By Kate Irwin
2 min read
The parents of disgraced former FTX CEO Sam Bankman-Fried will no longer be teaching at Stanford next year, The San Francisco Standard has reported.
Joseph Bankman, who has been teaching at Stanford Law School since 1988, will no longer be teaching a class at the university this winter. He had been previously scheduled to teach a first-year law course on tax policy at the school, but Stanford’s course bulletin now shows the course as canceled.
Bankman-Fried’s mother, Barbara Fried, is also a law professor at Stanford and has been teaching there since 1987. She was scheduled to teach a legal studies workshop in the autumn, winter, and spring quarters at Stanford—and remains listed as a contact in the workshop’s description—but does not appear as a listed instructor.
In previous years, Fried taught law classes on “Modern American Legal Thought” and “Feminist Legal Theory.”
Barbara Fried told college newspaper The Stanford Daily that she isn’t teaching classes next year because of a “long-planned” decision to retire, claiming that her planned absence has “nothing to do with anything else going on.” But Fried also said that she “hopes” to return to teaching.
At the NYTimes DealBook Summit last week, Bankman-Fried said his parents were still giving him “support” despite the ongoing controversy, where he has been accused of mishandling customer funds.

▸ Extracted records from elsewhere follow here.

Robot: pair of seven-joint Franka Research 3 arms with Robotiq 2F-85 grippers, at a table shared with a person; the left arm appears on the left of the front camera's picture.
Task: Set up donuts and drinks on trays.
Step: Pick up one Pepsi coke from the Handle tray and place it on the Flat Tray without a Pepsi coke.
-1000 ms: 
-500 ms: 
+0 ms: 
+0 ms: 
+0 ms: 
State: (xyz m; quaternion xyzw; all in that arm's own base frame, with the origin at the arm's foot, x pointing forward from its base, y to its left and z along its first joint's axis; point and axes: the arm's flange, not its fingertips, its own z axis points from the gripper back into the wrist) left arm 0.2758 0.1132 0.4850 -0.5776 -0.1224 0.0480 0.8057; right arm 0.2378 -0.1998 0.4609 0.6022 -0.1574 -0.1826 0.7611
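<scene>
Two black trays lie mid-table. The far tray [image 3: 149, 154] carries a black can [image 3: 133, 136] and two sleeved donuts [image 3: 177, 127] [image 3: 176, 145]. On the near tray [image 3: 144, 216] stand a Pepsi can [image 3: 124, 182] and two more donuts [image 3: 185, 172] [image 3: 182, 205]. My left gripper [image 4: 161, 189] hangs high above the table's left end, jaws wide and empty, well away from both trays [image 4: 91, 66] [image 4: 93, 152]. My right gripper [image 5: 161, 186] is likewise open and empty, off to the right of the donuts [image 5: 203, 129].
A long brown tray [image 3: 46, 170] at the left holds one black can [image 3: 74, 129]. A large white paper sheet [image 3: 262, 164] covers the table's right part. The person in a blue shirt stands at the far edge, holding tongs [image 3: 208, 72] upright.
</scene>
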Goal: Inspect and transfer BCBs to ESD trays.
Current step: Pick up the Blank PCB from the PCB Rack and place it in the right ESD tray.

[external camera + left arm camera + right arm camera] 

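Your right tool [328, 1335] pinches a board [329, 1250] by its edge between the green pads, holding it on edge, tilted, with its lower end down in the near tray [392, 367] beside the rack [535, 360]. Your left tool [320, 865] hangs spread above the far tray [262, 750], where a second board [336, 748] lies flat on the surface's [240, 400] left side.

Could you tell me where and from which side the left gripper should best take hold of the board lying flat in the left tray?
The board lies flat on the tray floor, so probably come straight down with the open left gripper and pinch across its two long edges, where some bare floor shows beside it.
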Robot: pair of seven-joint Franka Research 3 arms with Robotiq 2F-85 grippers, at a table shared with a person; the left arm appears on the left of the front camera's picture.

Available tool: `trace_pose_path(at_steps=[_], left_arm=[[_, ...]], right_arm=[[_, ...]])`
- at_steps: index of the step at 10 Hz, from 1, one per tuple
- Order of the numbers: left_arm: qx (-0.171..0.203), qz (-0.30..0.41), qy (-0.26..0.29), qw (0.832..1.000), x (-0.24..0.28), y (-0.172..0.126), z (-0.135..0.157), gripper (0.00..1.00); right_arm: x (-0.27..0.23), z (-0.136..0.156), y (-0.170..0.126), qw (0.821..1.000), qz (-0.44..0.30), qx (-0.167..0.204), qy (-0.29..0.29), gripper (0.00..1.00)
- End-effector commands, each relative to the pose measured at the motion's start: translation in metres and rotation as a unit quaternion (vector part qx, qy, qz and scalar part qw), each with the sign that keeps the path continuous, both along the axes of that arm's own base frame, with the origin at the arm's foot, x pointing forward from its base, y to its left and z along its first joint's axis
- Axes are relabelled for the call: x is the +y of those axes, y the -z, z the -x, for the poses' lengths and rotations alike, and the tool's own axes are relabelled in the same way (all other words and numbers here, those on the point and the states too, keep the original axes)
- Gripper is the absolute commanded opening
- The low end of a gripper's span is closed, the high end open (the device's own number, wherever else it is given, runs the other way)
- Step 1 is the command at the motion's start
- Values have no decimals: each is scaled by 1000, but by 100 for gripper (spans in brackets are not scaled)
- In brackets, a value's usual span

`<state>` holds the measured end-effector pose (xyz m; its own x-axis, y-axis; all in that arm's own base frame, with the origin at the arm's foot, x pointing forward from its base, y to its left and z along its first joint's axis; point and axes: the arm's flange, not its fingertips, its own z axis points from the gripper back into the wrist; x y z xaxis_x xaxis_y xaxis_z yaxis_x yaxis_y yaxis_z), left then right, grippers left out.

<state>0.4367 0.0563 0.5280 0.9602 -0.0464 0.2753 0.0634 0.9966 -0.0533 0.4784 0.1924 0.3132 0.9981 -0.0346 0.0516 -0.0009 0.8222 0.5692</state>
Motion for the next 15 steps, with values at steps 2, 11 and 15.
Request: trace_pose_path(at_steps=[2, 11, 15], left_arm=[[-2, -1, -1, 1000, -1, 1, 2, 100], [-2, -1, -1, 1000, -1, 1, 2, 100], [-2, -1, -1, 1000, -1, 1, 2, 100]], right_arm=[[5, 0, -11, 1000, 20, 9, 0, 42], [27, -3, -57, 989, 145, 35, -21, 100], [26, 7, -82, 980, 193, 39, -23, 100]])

Bankman-Fried has been widely roasted on Twitter for his bevy of media appearances in the wake of FTX’s collapse, and admitted that his lawyers are “very much not” encouraging him to be speaking publicly at this time.
While Bankman-Fried’s parents are not officially his lawyers, they would surely have plenty on their plates if they are providing him legal counsel in any capacity. Bankman-Fried shared Tuesday that he will be represented by Mark S. Cohen, an attorney who recently defended the infamous Ghislaine Maxwell.
Bankman-Fried and FTX are currently being investigated by the U.S. Securities and Exchange Commission, the Department of Justice, the Commodity Futures Trading Commission, the Texas State Securities Board, and California’s Department of Financial Protection and Innovation.
Bankman-Fried, his parents, and Stanford Law School have not yet responded to Decrypt’s requests for comment.